As you can see in that picture, like every Viking chieftain ever, you are filling up a grid with islands to place different types of vikings of them. And like in real life, islands (which all are parallel lines) can only contain vikings which share a job: you wouldn’t put a Soldier on the same island as a Chef, of course!

But looking at that picture, does it look in any way thematic? Does it suggest a Viking theme at all? Of course not. It suggests abstract. It’s not the meeples (the horned helmets are a nice add honestly), nor the art (which I really like), it’s the fact that the game looks like a grid. You can look at that picture and learn a few of the rules, which is great from a gameplay perspective, but takes away from the theme.

Anecdote time!

My first design, Cartographia, is a game about mapping the world in the Age of Discoveries. You discover parts of the world, and once a region is discovered, it can be mapped by spending resource cards, in which case you had a token to the board to say it’s mapped.

The night before the pitch that led to the game’s signing, we played a game with new players so I could practice teaching the game, and make sure we remembered everything about it -the game had been with other publishers for a while, so we hadn’t played it for several months. And throughout, those new players referred to mapping as “building”. We corrected them, but it still wouldn’t sink in. Crap.

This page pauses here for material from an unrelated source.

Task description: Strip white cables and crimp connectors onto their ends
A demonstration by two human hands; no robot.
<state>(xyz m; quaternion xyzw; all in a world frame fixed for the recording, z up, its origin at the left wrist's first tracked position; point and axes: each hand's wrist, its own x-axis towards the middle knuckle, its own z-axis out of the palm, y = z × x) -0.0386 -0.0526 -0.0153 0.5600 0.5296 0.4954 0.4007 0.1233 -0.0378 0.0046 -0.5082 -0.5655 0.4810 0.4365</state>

After the publisher signed the game, he brought up that exact point, and together we brainstormed a great fix: that token you place on the board would come from a dual-layered player board: under would be the drawn world map, and the token on top of it would be a blank piece of paper. With that change, when you take the token to go place it on the shared board, you also reveal the growing map of the world from your personal player board.

Wow, imagine how cool a picture of it would be right now! Hopefully, my words have done the idea justice and you can see it. Since that change, people never use a word other than map.

Conclusion

This was the last of the Grammar as Theme articles. Hopefully it was helpful to some of you in breaking down the various ways in which a game’s theme can be revealed, and therefore what people mean when they use the term.

I’ll switch gear to something else for a bit, but eventually I’ll come back to this and discuss how the theme of my own designs evolved over time along those four axes.